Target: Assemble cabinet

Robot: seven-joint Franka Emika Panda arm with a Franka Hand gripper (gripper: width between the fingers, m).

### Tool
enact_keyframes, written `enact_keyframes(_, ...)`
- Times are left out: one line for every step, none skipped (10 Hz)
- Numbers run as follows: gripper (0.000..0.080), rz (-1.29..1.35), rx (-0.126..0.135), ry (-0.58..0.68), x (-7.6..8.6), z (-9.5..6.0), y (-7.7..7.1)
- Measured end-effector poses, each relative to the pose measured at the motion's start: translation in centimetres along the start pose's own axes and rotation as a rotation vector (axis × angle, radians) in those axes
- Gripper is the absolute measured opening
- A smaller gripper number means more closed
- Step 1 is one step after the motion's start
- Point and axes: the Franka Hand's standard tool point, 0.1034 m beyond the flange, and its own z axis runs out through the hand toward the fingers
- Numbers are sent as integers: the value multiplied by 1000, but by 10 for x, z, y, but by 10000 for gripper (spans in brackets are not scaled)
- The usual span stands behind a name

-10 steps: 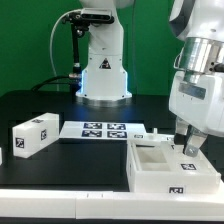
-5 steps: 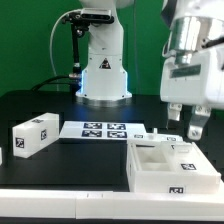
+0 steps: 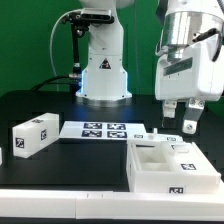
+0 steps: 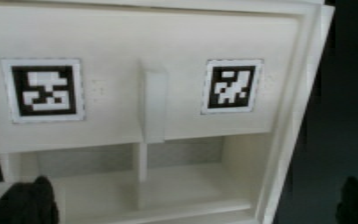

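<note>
The white cabinet shell lies on the black table at the exterior view's right, its open compartments facing up and tags on its top and front. My gripper hangs open a short way above its far right corner, touching nothing. In the wrist view the cabinet shell fills the picture: two tagged white faces side by side, with open compartments split by a thin divider beyond them. The dark fingertips stand wide apart at either edge of the gripper, with nothing between them. A loose white tagged block lies at the exterior view's left.
The marker board lies flat between the block and the cabinet. The arm's white base stands behind it, with a green backdrop beyond. Another small white tagged piece shows at the left edge.
The gripper has let go at the cabinet's right side, opened wide and risen clear of it, shifting slightly to the exterior view's left. The cabinet and block have stayed put.
</note>
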Motion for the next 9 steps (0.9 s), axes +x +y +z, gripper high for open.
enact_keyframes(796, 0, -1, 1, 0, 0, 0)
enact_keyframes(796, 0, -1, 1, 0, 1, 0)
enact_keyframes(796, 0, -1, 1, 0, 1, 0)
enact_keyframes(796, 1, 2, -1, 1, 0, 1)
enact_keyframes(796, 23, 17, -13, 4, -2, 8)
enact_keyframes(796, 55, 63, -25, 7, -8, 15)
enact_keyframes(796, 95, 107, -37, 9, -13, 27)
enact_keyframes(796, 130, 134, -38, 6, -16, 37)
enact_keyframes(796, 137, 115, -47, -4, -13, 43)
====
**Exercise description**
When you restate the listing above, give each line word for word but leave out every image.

**Answer to this task**
Target: Assemble cabinet

Robot: seven-joint Franka Emika Panda arm with a Franka Hand gripper (gripper: width between the fingers, m).

### Tool
enact_keyframes, written `enact_keyframes(_, ...)`
- Times are left out: one line for every step, none skipped (10 Hz)
- Numbers run as follows: gripper (0.000..0.080), rz (-1.29..1.35), rx (-0.126..0.135), ry (-0.58..0.68), x (-7.6..8.6), z (-9.5..6.0), y (-7.7..7.1)
- Measured end-effector poses, each relative to the pose measured at the motion's start: translation in centimetres along the start pose's own axes and rotation as a rotation vector (axis × angle, radians) in those axes
- Gripper is the absolute measured opening
- A smaller gripper number means more closed
- Step 1 is one step after the motion's start
- Point and axes: the Franka Hand's standard tool point, 0.1034 m beyond the flange, and its own z axis runs out through the hand toward the fingers
- Numbers are sent as integers: the value multiplied by 1000, but by 10 for x, z, y, but by 10000 for gripper (spans in brackets are not scaled)
- The usual span stands behind a name

-10 steps: 
-5 steps: 
+0 steps: 
+0 steps: 

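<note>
The white cabinet shell lies on the black table at the exterior view's right, its open compartments facing up and tags on its top and front. My gripper hangs open a short way above its far right corner, touching nothing. In the wrist view the cabinet shell fills the picture: two tagged white faces side by side, with open compartments split by a thin divider beyond them. The dark fingertips stand wide apart at either edge of the gripper, with nothing between them. A loose white tagged block lies at the exterior view's left.
The marker board lies flat between the block and the cabinet. The arm's white base stands behind it, with a green backdrop beyond. Another small white tagged piece shows at the left edge.
The gripper has let go at the cabinet's right side, opened wide and risen clear of it, shifting slightly to the exterior view's left. The cabinet and block have stayed put.
</note>
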Motion for the next 9 steps (0.9 s), axes +x +y +z, gripper high for open.
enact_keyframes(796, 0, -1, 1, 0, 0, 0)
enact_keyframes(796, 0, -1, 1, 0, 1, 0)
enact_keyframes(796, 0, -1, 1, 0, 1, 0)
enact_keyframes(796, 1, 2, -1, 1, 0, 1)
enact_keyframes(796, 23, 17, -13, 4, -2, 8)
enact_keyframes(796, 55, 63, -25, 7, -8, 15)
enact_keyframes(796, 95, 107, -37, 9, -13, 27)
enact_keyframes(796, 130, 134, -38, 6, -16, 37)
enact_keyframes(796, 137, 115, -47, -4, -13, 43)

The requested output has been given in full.